— Archbishop Job of Telmessos
The Orthodox Church has been a pioneer in addressing the environmental crisis since 1986. If she did so, it was definitely not out of political correctness or for demagogic reasons, but on the basis of deep theological convictions: as we read in the first book of the Bible, in Genesis, the world has been created good by God (Gen 1), and man has been established as its guardian (Gen 2:15).

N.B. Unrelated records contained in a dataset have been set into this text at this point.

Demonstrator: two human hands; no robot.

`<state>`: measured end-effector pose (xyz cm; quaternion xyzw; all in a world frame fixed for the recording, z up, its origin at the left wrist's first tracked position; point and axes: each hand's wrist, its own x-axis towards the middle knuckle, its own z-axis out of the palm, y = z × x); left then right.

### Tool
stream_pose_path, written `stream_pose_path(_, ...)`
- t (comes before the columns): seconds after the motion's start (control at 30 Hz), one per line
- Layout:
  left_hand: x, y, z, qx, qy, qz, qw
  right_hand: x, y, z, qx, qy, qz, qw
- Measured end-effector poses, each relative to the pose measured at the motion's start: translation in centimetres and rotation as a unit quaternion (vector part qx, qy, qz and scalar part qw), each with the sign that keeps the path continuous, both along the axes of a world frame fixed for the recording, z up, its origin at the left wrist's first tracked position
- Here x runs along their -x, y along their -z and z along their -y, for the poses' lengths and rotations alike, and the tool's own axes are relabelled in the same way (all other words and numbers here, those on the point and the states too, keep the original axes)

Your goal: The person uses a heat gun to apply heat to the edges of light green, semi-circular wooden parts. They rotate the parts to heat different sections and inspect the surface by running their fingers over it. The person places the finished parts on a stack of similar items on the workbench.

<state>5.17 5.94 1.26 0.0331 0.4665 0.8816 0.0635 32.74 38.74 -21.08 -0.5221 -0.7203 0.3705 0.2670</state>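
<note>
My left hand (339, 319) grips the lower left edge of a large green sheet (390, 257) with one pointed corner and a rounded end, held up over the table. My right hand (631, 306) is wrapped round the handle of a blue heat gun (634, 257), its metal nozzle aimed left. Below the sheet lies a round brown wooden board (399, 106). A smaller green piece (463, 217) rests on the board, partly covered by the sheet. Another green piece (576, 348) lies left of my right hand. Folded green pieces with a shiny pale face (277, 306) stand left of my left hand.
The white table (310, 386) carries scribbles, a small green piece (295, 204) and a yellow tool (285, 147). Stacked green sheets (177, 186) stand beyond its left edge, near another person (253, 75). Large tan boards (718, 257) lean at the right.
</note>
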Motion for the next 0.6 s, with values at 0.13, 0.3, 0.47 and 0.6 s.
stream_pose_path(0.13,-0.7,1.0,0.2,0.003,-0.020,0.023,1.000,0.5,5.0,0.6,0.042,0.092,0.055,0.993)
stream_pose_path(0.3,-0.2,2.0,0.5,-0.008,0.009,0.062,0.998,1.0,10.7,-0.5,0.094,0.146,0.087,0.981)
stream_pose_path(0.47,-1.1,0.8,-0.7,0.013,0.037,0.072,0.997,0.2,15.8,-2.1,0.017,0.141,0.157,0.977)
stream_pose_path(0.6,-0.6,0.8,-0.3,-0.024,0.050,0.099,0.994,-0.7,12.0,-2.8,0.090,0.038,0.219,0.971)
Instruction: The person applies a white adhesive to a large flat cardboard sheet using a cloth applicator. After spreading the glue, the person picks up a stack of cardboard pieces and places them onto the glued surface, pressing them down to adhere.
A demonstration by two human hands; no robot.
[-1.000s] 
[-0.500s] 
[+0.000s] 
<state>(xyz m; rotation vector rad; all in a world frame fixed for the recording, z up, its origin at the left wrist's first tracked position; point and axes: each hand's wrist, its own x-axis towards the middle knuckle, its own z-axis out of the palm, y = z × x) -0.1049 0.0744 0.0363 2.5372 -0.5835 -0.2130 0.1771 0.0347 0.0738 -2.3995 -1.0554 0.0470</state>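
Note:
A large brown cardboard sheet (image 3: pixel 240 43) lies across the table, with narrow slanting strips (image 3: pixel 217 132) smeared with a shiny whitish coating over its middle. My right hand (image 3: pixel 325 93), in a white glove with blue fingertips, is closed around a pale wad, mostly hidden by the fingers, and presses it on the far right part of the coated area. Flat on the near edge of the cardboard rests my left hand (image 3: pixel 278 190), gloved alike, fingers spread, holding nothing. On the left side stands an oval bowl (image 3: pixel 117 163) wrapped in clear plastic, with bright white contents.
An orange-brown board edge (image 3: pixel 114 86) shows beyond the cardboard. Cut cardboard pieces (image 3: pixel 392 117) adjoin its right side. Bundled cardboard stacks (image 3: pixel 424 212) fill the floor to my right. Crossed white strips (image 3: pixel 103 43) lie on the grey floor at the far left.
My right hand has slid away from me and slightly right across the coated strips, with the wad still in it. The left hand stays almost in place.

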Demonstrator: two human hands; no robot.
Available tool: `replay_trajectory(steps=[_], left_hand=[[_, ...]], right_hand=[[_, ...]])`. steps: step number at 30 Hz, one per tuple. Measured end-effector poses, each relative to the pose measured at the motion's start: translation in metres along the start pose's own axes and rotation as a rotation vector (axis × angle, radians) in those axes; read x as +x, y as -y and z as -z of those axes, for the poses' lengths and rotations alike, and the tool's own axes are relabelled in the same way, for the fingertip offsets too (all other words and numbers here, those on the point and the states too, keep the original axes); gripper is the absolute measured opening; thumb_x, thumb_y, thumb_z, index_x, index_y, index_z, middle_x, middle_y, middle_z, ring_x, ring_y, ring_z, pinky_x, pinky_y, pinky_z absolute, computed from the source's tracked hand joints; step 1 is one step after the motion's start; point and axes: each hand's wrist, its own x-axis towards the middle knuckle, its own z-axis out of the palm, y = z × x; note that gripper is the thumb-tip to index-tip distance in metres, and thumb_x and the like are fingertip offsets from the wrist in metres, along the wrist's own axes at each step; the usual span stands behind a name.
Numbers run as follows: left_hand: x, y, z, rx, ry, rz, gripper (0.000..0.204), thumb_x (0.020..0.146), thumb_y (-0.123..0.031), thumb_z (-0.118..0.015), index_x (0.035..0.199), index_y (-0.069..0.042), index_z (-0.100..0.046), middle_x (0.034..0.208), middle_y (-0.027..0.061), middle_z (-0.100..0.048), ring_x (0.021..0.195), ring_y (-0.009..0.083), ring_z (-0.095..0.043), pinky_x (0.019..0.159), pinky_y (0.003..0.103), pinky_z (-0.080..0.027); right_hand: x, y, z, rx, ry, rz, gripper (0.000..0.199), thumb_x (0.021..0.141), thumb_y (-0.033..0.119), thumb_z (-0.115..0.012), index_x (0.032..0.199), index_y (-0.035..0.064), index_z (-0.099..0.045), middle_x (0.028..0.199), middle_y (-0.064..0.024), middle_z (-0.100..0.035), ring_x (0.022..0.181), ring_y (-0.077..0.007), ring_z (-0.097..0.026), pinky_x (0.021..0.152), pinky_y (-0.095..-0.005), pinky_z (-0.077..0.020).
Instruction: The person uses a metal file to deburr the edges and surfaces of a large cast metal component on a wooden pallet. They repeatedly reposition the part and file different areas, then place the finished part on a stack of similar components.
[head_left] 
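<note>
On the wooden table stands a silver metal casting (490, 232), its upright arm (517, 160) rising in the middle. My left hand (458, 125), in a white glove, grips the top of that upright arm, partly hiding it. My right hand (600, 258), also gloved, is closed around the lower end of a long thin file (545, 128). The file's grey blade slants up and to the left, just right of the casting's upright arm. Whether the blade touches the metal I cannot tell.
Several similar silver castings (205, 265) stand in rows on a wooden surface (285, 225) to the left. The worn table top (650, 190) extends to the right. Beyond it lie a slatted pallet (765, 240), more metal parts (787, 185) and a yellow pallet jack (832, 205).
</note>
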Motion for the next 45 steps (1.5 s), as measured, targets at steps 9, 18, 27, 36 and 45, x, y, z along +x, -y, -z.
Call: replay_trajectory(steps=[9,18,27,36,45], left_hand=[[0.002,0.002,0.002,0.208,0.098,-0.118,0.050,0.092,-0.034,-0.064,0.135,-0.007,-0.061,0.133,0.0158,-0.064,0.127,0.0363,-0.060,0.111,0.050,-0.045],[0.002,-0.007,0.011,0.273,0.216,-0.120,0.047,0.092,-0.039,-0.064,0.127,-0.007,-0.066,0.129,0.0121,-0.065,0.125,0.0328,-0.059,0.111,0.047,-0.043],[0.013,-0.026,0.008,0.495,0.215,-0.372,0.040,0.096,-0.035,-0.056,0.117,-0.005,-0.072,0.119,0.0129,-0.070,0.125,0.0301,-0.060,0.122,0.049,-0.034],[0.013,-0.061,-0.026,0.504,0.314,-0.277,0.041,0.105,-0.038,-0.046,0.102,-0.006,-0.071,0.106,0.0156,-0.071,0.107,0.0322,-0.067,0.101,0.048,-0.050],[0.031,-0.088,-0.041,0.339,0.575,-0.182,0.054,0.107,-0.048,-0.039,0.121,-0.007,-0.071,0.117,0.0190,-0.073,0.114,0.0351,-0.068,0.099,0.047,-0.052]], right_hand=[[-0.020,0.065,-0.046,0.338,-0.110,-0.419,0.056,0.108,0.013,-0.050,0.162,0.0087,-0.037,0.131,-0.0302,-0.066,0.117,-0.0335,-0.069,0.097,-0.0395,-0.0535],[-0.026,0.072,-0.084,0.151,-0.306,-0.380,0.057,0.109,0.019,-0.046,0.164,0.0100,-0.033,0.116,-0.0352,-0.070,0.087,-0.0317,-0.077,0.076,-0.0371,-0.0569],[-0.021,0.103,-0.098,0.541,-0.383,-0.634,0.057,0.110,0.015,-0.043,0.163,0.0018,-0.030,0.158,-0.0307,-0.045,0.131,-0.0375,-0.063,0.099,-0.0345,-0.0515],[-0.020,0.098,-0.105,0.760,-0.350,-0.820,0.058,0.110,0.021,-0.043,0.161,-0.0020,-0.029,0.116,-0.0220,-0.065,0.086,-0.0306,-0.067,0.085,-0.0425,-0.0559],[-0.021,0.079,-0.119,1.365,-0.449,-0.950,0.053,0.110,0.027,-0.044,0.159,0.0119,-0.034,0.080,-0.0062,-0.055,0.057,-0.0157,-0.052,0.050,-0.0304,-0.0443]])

The Metropolitan of Pergamon, John Zizioulas, recounts that the involvement of the Ecumenical Patriarchate of Constantinople in the protection of the creation started by reading an article by Lynn White, entitled “The Historical Roots of our Ecologic Crisis” published in 1967 in the journal Science. This article already asserted that the roots of the ecological crisis were theological. According to White, Christian theology was largely responsible for the ecological crisis because of the divine command of the book of Genesis: “Be fruitful, multiply, fill the earth, and subjugate it; and rule over the fish of the sea, over the birds of the air, and over every animal that moves on the earth” (Gen 1:28). Although this article primarily criticized Western Christianity, the Orthodox Church could not remain indifferent to the ecological crisis but had to be self-critical in asking whether Orthodox theology was responsible or not for the ecological crisis, and if it was the case, how to help in finding a solution.
In response to the Lynn White article, Orthodox theology underlines that man is not the processor of the earth, but its steward (oikonomos) and its guardian. Orthodox theology rejects the abuse of natural resources as a misinterpretation of God’s command to rule the world (Gen 1:28) in which White saw the cause of the contemporary environmental crisis.